> [WHAT THE TASK REQUIRES]: Retype, word for word, every line of the records below starting at the one that contains "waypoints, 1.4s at" and ending at the one that contains "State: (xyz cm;"; include both of those lines and nothing more.
** DATA TO PROCESS follows **
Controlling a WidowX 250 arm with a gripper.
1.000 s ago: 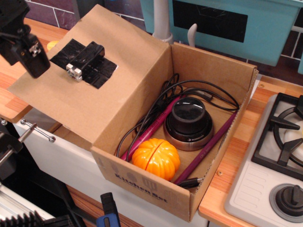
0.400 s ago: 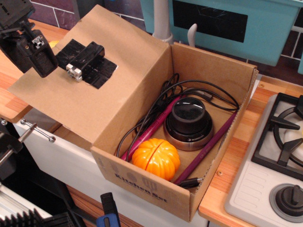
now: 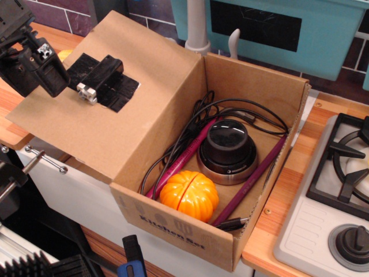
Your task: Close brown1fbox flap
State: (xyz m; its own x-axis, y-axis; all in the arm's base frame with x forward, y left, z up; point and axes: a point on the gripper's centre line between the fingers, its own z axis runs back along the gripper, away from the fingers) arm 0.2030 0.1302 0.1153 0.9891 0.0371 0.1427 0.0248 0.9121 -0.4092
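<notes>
The brown1fbox (image 3: pixel 173 228) stands open on the counter, with "Kitchen Set" printed on its near wall. Its flap (image 3: pixel 138 127) slopes up and out to the left. The flap carries a black tape patch (image 3: pixel 118 92) and a black block handle (image 3: pixel 99 77) with a white end. My black gripper (image 3: pixel 46 75) hovers at the flap's upper left, just left of the handle and at the edge of the tape. I cannot tell how its jaws stand. Inside the box lie an orange toy pumpkin (image 3: pixel 189 195), a round black device (image 3: pixel 228 147), magenta rods and black cables.
A stove top (image 3: pixel 340 184) lies to the right on the wooden counter (image 3: pixel 285 196). A teal cabinet (image 3: pixel 277 29) and a white faucet (image 3: pixel 196 26) stand behind the box. A metal bar handle (image 3: pixel 43 158) sits below the flap, and a blue-black tool (image 3: pixel 132 262) at the bottom edge.
My gripper has moved right and slightly down, up to the handle. The flap and the box have shifted a little to the left.
</notes>
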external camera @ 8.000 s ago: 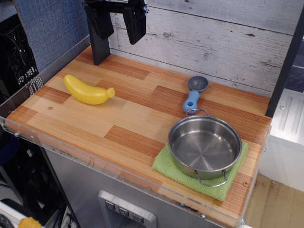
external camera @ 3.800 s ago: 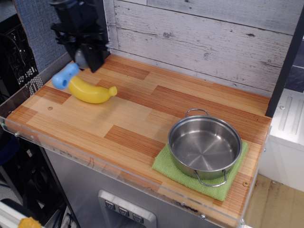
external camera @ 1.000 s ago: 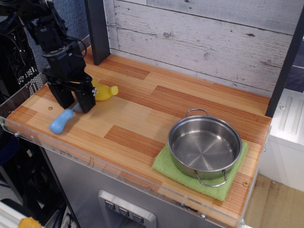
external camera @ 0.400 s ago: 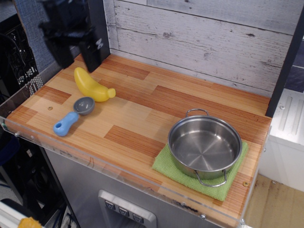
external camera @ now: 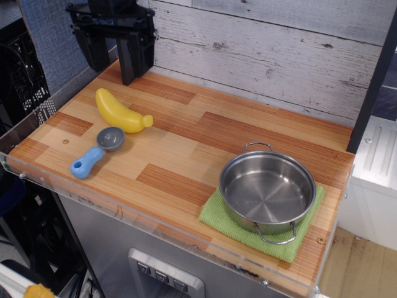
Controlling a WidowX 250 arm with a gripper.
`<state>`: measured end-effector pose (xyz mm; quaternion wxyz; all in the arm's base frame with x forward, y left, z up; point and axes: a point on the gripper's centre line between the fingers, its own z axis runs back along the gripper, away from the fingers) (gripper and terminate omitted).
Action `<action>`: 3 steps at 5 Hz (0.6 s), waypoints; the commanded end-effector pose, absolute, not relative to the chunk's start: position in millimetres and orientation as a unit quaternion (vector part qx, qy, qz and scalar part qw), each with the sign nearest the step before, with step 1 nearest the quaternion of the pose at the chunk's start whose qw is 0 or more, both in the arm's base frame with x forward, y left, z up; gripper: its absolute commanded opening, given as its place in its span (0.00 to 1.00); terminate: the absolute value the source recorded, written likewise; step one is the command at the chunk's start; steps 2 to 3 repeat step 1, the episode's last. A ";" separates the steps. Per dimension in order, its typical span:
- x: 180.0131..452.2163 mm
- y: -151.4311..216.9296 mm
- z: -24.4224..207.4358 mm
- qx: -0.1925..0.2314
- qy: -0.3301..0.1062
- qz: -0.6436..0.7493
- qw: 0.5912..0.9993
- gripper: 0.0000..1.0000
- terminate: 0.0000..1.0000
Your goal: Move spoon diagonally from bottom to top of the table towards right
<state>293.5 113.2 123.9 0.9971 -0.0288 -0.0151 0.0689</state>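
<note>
The spoon (external camera: 96, 152) lies flat near the front left of the wooden table (external camera: 186, 149). Its light-blue handle points toward the front left edge and its dark-grey bowl lies just in front of the banana. My gripper (external camera: 118, 51) hangs open and empty high above the back left corner, well clear of the spoon. Its two black fingers point down.
A yellow banana (external camera: 121, 113) lies just behind the spoon's bowl. A steel pot (external camera: 268, 189) stands on a green cloth (external camera: 218, 217) at the front right. A black post rises at the back left. A clear acrylic edge rims the front.
The gripper has let go of the spoon at the front left, risen, and moved back and a little right. The spoon lies still where it was set down.
</note>
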 end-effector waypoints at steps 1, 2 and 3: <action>302.9 110.8 147.2 -0.018 -0.049 0.067 0.996 1.00 1.00; 302.9 110.8 147.2 -0.018 -0.049 0.067 0.996 1.00 1.00; 302.9 110.8 147.2 -0.018 -0.049 0.067 0.996 1.00 1.00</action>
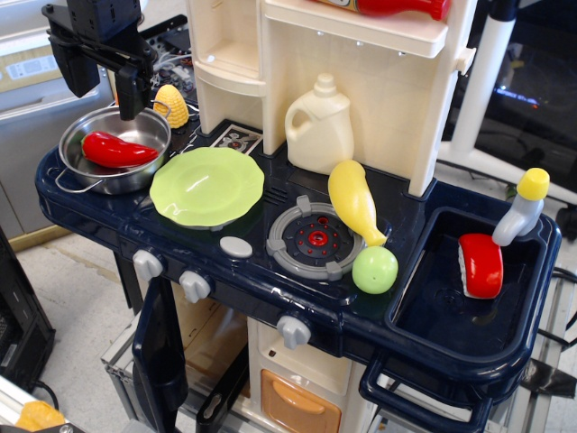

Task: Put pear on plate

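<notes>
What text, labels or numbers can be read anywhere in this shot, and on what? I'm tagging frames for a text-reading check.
No text here can be read.
Sticker on the toy kitchen counter behind the plate: printed pattern, too small and blurred to read.
Paper label on the grey surface at the far left: blurred, unreadable.
The pear, jug and steel pan carry no visible writing.

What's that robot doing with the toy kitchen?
It's meant to put the pear on the green plate, but nothing is picked up yet. The black claw hangs up at the back left, above the steel pan with the red pepper in it. The pear sits by the toy burner, right next to the yellow drumstick. The plate has nothing on it.
</notes>
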Robot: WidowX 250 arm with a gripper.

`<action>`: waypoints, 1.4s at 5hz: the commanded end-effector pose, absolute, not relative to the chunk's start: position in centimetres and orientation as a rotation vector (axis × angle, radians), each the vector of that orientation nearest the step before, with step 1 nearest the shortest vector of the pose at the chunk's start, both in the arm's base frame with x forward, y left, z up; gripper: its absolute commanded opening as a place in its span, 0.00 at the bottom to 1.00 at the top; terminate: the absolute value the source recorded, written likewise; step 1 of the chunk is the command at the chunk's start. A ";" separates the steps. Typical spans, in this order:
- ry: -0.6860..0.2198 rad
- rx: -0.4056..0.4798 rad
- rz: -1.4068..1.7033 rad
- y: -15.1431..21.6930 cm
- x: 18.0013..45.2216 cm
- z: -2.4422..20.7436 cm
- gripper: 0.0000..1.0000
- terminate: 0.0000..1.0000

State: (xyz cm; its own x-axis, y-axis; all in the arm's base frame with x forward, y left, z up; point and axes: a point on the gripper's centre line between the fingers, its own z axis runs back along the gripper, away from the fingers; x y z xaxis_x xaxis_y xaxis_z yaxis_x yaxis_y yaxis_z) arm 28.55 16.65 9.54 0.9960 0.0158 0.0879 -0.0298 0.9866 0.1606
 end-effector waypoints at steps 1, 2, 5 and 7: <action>-0.087 0.163 0.023 16.6 28.6 9.5 1.00 0.00; -0.127 0.136 -0.094 12.6 28.3 13.7 1.00 0.00; -0.298 0.158 -0.353 -0.7 26.2 13.4 1.00 0.00; -0.303 0.044 -0.338 -6.6 26.8 10.6 1.00 0.00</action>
State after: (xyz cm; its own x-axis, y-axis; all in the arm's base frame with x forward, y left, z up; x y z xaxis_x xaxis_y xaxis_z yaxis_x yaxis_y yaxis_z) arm 26.73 -6.94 9.04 0.9266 -0.2865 0.2437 0.2744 0.9580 0.0828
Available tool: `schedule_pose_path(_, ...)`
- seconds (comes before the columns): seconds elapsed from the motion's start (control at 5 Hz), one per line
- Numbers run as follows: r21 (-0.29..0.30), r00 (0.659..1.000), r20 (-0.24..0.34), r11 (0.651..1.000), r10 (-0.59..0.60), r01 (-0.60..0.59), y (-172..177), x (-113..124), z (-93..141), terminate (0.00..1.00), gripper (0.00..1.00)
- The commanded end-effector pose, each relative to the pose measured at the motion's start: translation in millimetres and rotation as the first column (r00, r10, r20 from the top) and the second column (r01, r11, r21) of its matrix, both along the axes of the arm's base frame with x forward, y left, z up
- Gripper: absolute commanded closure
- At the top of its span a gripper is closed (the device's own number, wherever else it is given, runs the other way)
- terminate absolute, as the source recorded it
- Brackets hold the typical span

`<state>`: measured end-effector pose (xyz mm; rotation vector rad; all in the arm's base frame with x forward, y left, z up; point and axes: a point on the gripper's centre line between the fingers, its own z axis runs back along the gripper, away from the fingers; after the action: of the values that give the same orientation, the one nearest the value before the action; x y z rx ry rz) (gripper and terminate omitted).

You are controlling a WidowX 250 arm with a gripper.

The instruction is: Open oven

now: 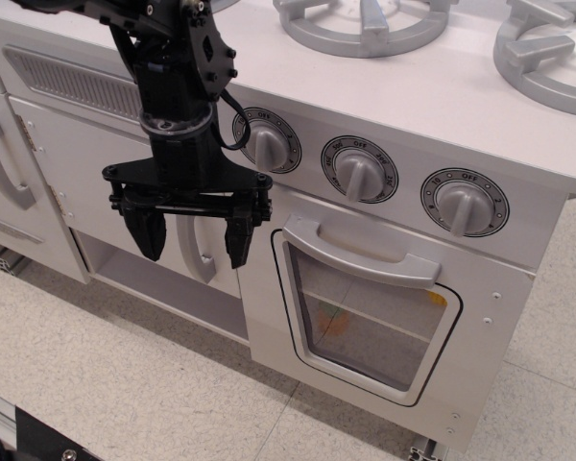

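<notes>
The tool (193, 236) hangs with its fingers spread, holding nothing. The oven (384, 288) stands just right of it, door shut, its grey handle (360, 252) untouched.

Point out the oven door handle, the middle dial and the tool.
oven door handle (360, 253): only view, middle of the grey bar.
middle dial (359, 170): only view, its knob.
tool (194, 232): only view, midway between its open fingertips.

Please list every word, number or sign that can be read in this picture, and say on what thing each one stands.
"OFF": at the top of the ring around the left dial.
"OFF": the same place on the middle dial.
"OFF": the same place on the right dial.
The small numbers around each ring are too blurred to read.
No other text shows on the oven.
</notes>
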<state>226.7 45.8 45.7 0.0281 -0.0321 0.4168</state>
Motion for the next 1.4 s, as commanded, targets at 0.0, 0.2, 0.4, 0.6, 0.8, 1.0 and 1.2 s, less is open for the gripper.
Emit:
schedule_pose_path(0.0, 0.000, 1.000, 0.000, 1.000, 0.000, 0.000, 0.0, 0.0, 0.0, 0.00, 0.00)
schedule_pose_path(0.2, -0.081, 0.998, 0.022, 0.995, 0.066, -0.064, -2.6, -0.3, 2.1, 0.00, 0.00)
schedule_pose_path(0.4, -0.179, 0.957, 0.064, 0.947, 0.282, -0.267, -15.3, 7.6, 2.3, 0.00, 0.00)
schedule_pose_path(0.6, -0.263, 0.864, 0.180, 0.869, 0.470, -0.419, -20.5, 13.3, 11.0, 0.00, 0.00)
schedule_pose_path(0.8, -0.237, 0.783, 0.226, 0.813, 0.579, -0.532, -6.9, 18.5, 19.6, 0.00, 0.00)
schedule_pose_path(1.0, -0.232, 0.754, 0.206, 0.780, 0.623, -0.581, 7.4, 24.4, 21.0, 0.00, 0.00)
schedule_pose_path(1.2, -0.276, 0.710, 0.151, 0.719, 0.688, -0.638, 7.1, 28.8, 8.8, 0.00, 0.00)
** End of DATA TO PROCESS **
> [ANSWER TO THIS EXERCISE]:
`<action>`: waypoints, 1.4s at 5hz: the commanded end-effector pose, absolute, not relative to the chunk's start: position in centimetres and orientation as a rotation vector (axis × angle, radians), each the vector of that orientation nearest the step before, with step 1 nearest the shortest vector of the pose at the chunk's start, both in the arm's base frame with x forward, y left, z up; gripper: its absolute commanded opening as a place in its span, 0.00 at the bottom to 1.00 at the top; terminate: the absolute value the source recorded, written likewise; step 1 of the chunk is the command at the chunk's start. A ";" separates the steps. Typical spans, in this order:
- ry: -0.6860..0.2198 rad
- rx: -0.4056..0.4798 rad
- rz: -1.4068..1.7033 rad
- y: -15.1431..21.6930 cm
- x: 18.0013..45.2216 cm
- z: -2.4422..20.7436 cm
- gripper: 0.0000..1.0000
- terminate: 0.0000..1.0000

State: (xyz cm; its own x-axis, y-axis; all in the arm's base frame with x forward, y left, z up; point and axes: a point on the gripper's centre line between the fingers, its own z axis runs back along the gripper, away from the fingers; x y z xaxis_x xaxis_y xaxis_z yaxis_x yaxis_y yaxis_z) arm 28.55 16.65 9.54 0.9960 0.0158 0.0879 -0.0298 0.9866 0.1606

What this exercise needed has been supplied.